## [What to work on]
Copy each line of the records below that has "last" in it.

## [Available data]
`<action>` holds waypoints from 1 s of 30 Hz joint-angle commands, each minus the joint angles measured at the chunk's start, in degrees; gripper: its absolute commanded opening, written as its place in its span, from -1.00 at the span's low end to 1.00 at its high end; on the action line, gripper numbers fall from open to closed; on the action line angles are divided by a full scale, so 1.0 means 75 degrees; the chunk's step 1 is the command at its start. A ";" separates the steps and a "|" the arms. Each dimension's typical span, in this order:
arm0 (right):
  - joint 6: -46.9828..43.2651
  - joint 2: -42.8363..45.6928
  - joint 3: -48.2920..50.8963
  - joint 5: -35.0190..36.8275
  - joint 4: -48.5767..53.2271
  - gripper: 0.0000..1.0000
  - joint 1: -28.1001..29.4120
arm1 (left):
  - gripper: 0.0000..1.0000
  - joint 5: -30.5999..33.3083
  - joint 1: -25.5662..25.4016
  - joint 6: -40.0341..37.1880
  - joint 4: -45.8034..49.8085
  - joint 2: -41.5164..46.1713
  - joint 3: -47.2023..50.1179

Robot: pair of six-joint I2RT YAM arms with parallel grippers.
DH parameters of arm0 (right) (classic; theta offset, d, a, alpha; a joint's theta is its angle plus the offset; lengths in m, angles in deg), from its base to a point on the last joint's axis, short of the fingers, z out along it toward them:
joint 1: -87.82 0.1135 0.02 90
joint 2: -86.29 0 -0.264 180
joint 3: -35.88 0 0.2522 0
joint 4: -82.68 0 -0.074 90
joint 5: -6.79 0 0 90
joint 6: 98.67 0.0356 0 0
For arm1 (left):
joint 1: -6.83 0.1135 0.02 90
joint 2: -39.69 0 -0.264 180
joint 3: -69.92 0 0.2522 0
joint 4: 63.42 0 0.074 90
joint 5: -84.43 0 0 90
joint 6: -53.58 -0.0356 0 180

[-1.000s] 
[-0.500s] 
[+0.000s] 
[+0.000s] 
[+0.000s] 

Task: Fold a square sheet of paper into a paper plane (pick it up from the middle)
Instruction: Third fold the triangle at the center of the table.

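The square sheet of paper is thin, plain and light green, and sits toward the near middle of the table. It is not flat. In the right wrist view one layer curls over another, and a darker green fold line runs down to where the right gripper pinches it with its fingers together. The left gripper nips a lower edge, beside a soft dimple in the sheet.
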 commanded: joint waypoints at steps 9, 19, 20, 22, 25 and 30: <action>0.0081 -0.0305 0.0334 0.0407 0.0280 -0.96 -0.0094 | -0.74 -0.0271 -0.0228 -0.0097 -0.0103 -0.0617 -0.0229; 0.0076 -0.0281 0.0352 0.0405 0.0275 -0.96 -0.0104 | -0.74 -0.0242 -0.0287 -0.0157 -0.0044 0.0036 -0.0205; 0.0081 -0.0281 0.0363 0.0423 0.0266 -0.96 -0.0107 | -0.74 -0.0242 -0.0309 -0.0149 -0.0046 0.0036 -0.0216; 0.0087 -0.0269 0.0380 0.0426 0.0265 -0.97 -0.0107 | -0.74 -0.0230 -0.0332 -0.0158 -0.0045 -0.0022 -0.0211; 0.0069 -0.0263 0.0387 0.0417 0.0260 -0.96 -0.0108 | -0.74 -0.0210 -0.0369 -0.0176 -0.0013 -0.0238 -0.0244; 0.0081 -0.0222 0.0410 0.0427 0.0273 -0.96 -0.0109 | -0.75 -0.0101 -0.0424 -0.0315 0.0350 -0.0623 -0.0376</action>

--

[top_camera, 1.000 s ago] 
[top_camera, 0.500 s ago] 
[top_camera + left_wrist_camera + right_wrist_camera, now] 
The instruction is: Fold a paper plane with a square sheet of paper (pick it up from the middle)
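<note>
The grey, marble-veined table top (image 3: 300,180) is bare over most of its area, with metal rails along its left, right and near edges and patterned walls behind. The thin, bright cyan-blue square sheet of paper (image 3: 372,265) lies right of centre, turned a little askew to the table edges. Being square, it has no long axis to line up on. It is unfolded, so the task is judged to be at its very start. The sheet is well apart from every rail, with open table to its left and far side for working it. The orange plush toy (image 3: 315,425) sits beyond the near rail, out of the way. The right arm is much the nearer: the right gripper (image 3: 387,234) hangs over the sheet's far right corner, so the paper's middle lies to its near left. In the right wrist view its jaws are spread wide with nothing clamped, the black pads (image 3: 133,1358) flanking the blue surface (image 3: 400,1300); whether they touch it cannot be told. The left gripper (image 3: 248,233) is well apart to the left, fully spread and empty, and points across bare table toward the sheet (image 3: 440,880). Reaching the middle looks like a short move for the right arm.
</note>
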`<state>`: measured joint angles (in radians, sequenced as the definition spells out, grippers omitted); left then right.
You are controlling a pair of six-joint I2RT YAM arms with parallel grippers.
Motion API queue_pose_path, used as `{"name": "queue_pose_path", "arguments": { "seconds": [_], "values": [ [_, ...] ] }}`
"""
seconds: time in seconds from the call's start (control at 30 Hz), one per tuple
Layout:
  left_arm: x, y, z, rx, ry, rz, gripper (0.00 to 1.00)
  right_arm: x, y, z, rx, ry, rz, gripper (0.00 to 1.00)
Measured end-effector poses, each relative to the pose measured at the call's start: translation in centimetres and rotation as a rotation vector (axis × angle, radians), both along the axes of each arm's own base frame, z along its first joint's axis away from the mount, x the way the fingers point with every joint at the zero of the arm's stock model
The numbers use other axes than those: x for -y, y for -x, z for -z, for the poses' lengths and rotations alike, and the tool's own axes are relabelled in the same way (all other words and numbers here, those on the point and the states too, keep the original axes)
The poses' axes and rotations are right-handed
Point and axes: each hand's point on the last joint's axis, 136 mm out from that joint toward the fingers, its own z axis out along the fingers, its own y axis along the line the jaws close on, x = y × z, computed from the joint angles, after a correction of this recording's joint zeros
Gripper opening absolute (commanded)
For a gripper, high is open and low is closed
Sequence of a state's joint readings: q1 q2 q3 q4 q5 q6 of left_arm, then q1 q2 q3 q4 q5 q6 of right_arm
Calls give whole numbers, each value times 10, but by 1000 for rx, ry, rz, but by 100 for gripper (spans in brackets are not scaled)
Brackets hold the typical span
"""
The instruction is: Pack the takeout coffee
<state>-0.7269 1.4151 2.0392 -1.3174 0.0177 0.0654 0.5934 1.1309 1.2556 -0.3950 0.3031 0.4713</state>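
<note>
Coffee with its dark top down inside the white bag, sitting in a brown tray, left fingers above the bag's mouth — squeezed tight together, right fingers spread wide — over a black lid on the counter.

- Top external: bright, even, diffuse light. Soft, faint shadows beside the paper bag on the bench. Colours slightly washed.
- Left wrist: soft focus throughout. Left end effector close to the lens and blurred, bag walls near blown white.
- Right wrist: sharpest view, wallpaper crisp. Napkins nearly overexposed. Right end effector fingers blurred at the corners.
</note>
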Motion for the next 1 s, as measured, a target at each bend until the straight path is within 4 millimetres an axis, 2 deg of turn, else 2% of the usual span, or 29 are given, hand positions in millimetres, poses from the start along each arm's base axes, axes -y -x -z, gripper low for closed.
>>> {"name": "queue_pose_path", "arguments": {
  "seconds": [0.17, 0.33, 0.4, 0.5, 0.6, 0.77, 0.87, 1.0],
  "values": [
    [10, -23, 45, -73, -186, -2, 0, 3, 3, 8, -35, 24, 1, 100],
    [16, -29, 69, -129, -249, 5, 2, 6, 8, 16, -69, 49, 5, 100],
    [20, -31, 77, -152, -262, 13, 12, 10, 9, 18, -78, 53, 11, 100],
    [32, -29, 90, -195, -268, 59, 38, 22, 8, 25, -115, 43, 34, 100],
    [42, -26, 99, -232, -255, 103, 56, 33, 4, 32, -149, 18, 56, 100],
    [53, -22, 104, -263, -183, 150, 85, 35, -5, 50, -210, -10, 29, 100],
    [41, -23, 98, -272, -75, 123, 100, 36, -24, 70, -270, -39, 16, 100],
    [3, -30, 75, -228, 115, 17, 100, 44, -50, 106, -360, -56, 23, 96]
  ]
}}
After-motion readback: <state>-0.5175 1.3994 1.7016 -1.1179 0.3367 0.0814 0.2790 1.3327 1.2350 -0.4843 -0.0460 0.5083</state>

## [Response to this task]
DH parameters of arm0 (right) (classic; theta offset, d, a, alpha; a joint's theta is its angle plus the offset; lengths in m, angles in deg), from its base to a point on the last joint's axis, short of the fingers, z out along it toward them:
Point and axes: each hand's point on the last joint's axis, 136 mm out from that joint toward the fingers, its own z axis out along the fingers, its own y axis along the line the jaws close on, x = y × z, computed from the joint angles, after a correction of this recording's joint zeros

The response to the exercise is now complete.